De ce débat auquel un seul candidat n’a pas voulu participer, on retiendra que les priorités vont du très lourd jusqu’à la transformation des modes de vie, et que la plupart disent que le vélo est un enjeu central. Démêler la posture de la faisabilité relève encore de la magie. Nous ne sommes qu’au début de la campagne.
Parmi les candidats à la présidence de la Région d’Ile-de-France il y a celui qui reproche à la sortante de n’avoir rien fait, et le représentant de l’attaquée qui rétorque qu’il leur aura fallu faire avec un héritage de 20 ans de pouvoir.
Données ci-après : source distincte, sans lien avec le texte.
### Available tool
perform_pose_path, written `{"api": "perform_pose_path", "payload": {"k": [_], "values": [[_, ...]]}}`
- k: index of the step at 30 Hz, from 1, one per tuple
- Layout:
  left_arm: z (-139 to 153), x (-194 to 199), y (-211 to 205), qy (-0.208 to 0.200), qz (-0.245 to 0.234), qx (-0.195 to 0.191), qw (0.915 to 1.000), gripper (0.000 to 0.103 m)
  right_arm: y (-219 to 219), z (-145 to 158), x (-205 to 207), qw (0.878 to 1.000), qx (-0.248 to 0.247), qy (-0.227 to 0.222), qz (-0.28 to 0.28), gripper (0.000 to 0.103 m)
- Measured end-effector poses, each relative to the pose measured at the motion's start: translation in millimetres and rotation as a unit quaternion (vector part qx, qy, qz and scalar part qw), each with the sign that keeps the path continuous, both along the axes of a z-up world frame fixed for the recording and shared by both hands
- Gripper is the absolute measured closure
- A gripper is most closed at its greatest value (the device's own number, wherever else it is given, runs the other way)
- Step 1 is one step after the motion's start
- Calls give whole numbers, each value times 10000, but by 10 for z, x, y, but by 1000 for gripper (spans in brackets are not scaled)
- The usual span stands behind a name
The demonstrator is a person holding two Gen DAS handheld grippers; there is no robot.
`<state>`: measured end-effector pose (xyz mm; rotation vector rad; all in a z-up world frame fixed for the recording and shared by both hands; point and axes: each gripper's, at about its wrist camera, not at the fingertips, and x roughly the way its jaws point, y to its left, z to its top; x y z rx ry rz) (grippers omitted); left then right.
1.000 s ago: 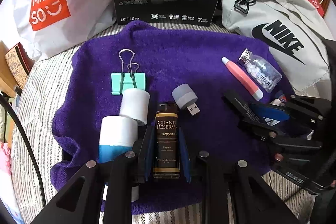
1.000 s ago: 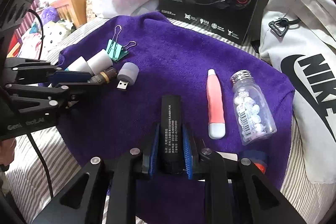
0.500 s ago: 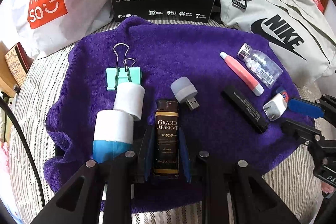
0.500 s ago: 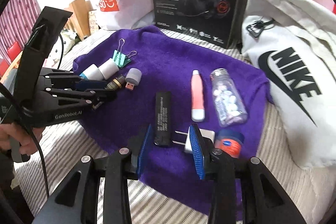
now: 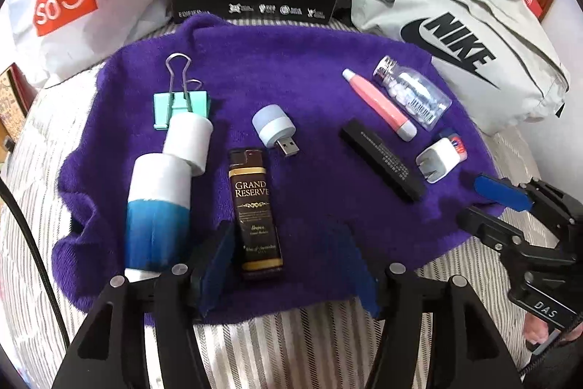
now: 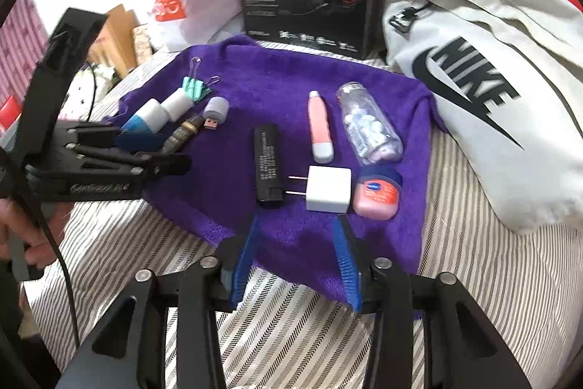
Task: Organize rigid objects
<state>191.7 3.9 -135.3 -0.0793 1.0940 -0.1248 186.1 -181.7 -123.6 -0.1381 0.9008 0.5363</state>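
All the small things lie on the purple towel (image 5: 284,79), which is spread on a striped sheet (image 6: 291,323). The left gripper (image 5: 288,257) is opening; its jaws stand on both sides of the lower end of the lighter (image 5: 255,210) and the pads do not press on it. The lighter lies flat near the front edge of the towel. Left of it are the blue bottle (image 5: 158,210), a white roll (image 5: 187,143) and a green clip (image 5: 181,104). Behind the lighter is a USB lamp (image 5: 273,128).

The right gripper (image 6: 297,254) is also opening, with only towel between its jaws. Just beyond it lie the black bar (image 6: 267,166), the charger (image 6: 328,189) and the small jar (image 6: 377,194). Farther back on the towel are the pink tube (image 6: 320,126) and the clear bottle (image 6: 368,124).
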Motion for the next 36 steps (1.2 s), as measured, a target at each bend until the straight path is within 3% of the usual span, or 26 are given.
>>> {"api": "perform_pose_path", "payload": {"k": [4,6,9,12,14,17,20,22,23,28,33,36], "values": [[109,-108,-13,-2,-38,-155,9999,36,-33,-9,9,9998,106,47,-176,54],[176,-181,-36,-4,-158,-249,9996,24,-47,-12,10,9995,117,64,-270,52],[223,-280,-93,-86,-285,-196,9994,15,-56,-16,20,9991,164,123,-365,52],[256,-385,-90,-167,-290,-178,9993,14,-67,-23,22,9986,197,191,-461,49],[274,-460,-28,-37,-143,-363,9992,14,-59,-24,12,9982,165,175,-541,48],[301,-583,84,109,33,-580,9983,4,-53,-21,22,9970,144,253,-711,45],[391,-709,177,-31,272,-654,9975,4,-101,-25,48,9939,382,538,-885,27],[482,-804,212,-126,358,-576,9976,4,-94,46,-13,9927,622,588,-846,4],[537,-853,225,-200,397,-503,9977,4,-80,83,-60,9926,589,553,-903,1],[764,-1062,231,-552,601,-123,9966,4,24,392,-449,9929,227,75,-1163,0],[798,-1214,235,-513,559,-380,9964,4,-48,681,-785,9881,62,16,-1534,0],[810,-1287,165,-514,462,-216,9974,4,-128,806,-963,9858,0,-58,-1680,0]]}}
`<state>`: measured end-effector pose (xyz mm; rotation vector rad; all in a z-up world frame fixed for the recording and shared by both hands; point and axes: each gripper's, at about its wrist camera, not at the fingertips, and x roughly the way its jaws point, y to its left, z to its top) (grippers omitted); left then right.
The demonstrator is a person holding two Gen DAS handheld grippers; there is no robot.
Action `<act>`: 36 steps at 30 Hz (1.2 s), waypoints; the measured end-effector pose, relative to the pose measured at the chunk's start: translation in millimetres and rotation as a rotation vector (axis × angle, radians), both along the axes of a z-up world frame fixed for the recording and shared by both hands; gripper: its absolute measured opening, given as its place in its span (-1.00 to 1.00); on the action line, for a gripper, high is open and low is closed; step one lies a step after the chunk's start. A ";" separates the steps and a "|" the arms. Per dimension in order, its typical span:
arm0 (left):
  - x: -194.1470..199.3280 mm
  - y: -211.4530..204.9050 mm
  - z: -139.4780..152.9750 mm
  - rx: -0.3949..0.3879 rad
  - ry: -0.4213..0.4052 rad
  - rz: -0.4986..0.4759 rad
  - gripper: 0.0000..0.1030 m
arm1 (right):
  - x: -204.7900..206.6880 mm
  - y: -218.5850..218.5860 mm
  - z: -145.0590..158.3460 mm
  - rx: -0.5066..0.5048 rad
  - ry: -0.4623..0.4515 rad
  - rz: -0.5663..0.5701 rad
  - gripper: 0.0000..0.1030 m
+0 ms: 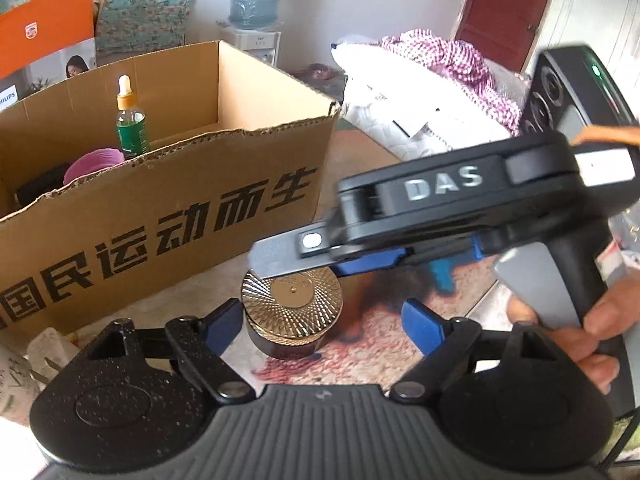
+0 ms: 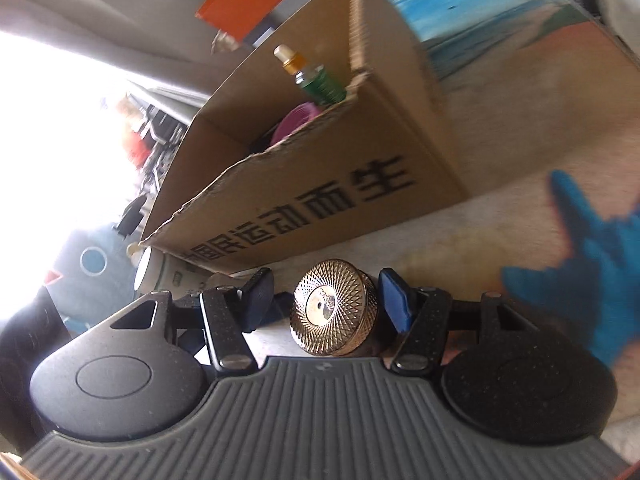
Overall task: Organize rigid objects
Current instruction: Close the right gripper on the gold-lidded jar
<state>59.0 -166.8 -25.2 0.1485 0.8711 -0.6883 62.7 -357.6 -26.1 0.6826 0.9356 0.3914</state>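
Note:
A dark jar with a gold patterned lid stands on the table in front of a cardboard box. My left gripper is open; the jar is near its left finger. My right gripper is open around the same jar, one finger on each side with small gaps. In the left wrist view the right gripper's body reaches over the jar from the right. The box holds a green dropper bottle and a pink bowl.
A white and pink pile of cloth lies behind the right gripper. An orange box and a water dispenser stand behind the cardboard box. A blue starfish print is on the table cover. A white cup lies left of the box.

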 end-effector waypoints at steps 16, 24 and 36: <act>13.3 -18.6 -24.0 0.117 -0.046 0.015 0.32 | -12.0 0.2 -13.5 0.003 0.010 -0.063 0.10; 19.0 -17.9 -30.0 0.124 -0.037 0.039 0.13 | -11.2 3.8 -19.2 0.001 0.021 -0.067 0.02; 18.2 -19.4 -29.1 0.126 -0.039 0.051 0.12 | -10.8 4.7 -22.5 -0.015 0.005 -0.062 -0.01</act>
Dès le début de ce débat entre candidates (une seule avait envoyé son vice-président aux Transports), les attaques fusent en direct et se terminent régulièrement par votez pour moi. La réunion ne portait pourtant que sur les déplacements en Ile-de-France et était organisée par deux groupes de réflexion sur ce sujet, le Forum des mobilités, dont je vous parle souvent, et la Fabrique écologique. On voulait avoir des avis sur ce qu’il allait falloir faire.
Le mal du transport en Ile-de-France
Il y a eu un constat assez partagé sur la mal-vivre d’une partie de la population régionale, subissant un stress dû principalement aux déplacements. Au-delà, les uns veulent investir en grand, miser sur les transports lourds et optimiser l’usage des routes (co-voiturage, transports express…), d’autres pensent plutôt qu’il faut moins se déplacer, limiter les «déplacements contraints», casser l’hyper centralité de Paris, favoriser le télé-travail partiel, et pour cela créer des tiers-lieux et bureaux partagés, notamment dans ou près des gares. Ils pensent à celles du Grand Paris express[1. « Les coûts du Grand Paris Express ne cessent de dériver », alertait la Cour des Comptes dès 2018. Public Sénat le 5 mai. La dette pourrait courir jusqu’en … 2100 !!!] comme aux gares parisiennes, qu’ils préfèreraient ne pas voir transformées en centres commerciaux avec des rails à l’arrière.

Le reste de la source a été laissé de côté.